If you want to add your own texts, follow the instructions in list item #1 above.

### Note: this notebook makes roughly 1/3 characters generated to be **mildly NSFW** by default. You will need to modify the character personality code in `./generation_functions/special_instructions.py` or use "Assistant mode" if you want something cleaner.

## Customization:
### Here are some ways you can adapt this notebook to your use case, along with a brief description of how to do so, arranged in increasing order of difficulty (this information is also available in the README):
1. ***Change the source texts used to generate training data.*** You can do this in the cell right below this one. **IMPORTANT** the filenames of these should be formatted in a specific way, since the filenames are used as part of the prompts and in at least one regex. You need to have them be like: `[textname], by authorname`. You can also include the publication date after the author name if you want, but note that this will tend to bias most of the characters to live in the era of the textbook, which may or may not be what you want.

2. ***Change the personalities of the characters generated.*** Currently, when generating characters for the multiturn conversation step, three randomly-selected traits are appended to the "special instructions" set of the prompt to constrain what kind of character is generated by the model. Depending on what kind of model you want to make, or even just if your preferences vary, then you will probably want to modify this a bit. You can do so in `./generation_functions/special_instructions.py`. A more in-depth description of the trait-axis system that I (over)thought up is available in the comments of that file.

3. ***Change the constants.*** There are a few constant values in this notebook, and in `./generation_functions/constant_values.py`. These constants are tested, but if your use case requires special settings (e.g., you want to make conversations from more permutations of existing questions; or you think the character counts for the "duplicate question/answer" validation functions are too restrictive) then feel free to change the related setting. The most intuitive and least-likely-to-break-anything settings to change are rearrangements_to_take and double_check_counter. Beyond that... you'll need to figure out what the function does before changing it if you expect it to run.

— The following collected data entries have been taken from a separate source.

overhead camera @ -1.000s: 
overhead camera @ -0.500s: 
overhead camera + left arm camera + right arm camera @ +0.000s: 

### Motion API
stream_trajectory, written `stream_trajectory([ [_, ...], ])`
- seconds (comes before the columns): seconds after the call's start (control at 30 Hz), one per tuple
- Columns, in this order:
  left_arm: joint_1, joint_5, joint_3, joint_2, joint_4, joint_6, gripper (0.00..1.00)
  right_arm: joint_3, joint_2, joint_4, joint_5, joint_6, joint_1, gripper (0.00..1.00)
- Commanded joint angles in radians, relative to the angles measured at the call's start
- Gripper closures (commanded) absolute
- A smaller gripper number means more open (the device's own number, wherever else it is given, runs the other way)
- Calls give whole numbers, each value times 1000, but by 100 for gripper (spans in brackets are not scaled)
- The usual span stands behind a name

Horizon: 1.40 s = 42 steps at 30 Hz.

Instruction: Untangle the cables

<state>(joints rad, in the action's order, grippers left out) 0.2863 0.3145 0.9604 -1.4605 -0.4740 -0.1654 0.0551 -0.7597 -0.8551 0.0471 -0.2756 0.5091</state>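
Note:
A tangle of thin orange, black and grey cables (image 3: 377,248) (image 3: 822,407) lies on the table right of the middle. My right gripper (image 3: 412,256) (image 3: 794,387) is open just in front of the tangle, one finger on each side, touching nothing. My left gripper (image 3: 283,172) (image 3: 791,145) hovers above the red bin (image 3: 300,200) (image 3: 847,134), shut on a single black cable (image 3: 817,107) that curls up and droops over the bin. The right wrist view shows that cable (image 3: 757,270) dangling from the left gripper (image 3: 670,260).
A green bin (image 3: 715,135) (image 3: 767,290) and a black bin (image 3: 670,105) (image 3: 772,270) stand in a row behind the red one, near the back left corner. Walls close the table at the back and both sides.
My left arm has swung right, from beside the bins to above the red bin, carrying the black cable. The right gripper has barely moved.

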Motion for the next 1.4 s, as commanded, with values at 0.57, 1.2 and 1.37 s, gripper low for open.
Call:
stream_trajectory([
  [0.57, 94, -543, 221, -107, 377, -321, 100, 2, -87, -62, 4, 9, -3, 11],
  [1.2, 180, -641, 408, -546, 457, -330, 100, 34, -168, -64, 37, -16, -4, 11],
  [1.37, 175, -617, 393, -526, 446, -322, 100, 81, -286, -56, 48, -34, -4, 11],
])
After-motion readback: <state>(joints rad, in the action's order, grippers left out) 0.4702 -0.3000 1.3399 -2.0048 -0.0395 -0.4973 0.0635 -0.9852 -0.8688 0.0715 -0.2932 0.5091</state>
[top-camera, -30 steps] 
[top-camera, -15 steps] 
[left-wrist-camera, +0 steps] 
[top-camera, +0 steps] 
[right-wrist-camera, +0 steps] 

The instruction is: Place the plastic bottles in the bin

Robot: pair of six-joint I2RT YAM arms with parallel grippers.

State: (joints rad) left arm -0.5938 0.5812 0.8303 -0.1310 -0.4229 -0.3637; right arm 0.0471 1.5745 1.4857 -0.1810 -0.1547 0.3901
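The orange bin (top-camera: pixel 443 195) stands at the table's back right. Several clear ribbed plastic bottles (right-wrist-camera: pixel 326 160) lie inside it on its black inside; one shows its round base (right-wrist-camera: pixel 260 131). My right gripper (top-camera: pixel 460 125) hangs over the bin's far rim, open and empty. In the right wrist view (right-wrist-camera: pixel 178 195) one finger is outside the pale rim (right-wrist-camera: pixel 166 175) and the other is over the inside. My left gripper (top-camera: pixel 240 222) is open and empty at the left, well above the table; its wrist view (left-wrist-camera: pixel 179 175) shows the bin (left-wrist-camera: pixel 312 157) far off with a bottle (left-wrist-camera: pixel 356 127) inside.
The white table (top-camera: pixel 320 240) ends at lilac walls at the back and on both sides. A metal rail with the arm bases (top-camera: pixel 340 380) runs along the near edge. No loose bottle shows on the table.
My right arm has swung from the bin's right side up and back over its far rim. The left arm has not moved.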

4. ***Assistant Mode*** Technically this could be considered part of 3), but it's different enough that I feel it warrants separate explanation. By default, the notebook is configured to produce RP-style data; "Assistant mode" is something you can toggle in the settings cell immediately below this one, which skips character and scenario generation and answers every question in a chat between a user and a helpful AI assistant (with no personality). This can be handled by smaller models, so if your budget or time are very limited, or you are using this for a more professional use case, feel free to turn this on.

5. ***Change the model.*** This is as simple as switching the LOGICAL_MODEL value out for another one, but your mileage may vary significantly. My personal recommendation is to use [Hermes Mixtral DPO](https://api.together.xyz/playground/chat/NousResearch/Nous-Hermes-2-Mixtral-8x7B-DPO) for both models. You need at least 12k context on your model, and APIs typically don't allow RoPE scaling, so you're probably limited to MistralAI models here (or, heavens forbid, OpenAI. But GPT-4.5 + Augmentoolkit will BANKRUPT you fast, so be wary).

6. ***Change the examples.*** If you change the examples you can completely overhaul what this notebook does, but this requires a lot of prompting skill and possibly huge amounts of time to get it working again (source: most of my last three months were spent prompting, and most of this prompting was spent on the examples). Unless you want to convert this notebook from question-and-answer generation to some completely other task, I'd recommend changing only the conversation generation prompts -- they're a bit less finnicky, and if you just want to change the kind of characters generated (maybe you want a different writing style) that's where you'd find the differences.



## NOTE
You will want to turn off USE_SUBSET if you are doing a proper run over an entire text. It's on by default so you can iterate faster in the preparatory stages of dataset generation (and so that you can see the magic happen faster when you first use Augmentoolkit :) )

In [1]:
# NOTE NOTEBOOK SETTINGS AND CONSTANTS (some script file constants are in generation_functions/constants.py)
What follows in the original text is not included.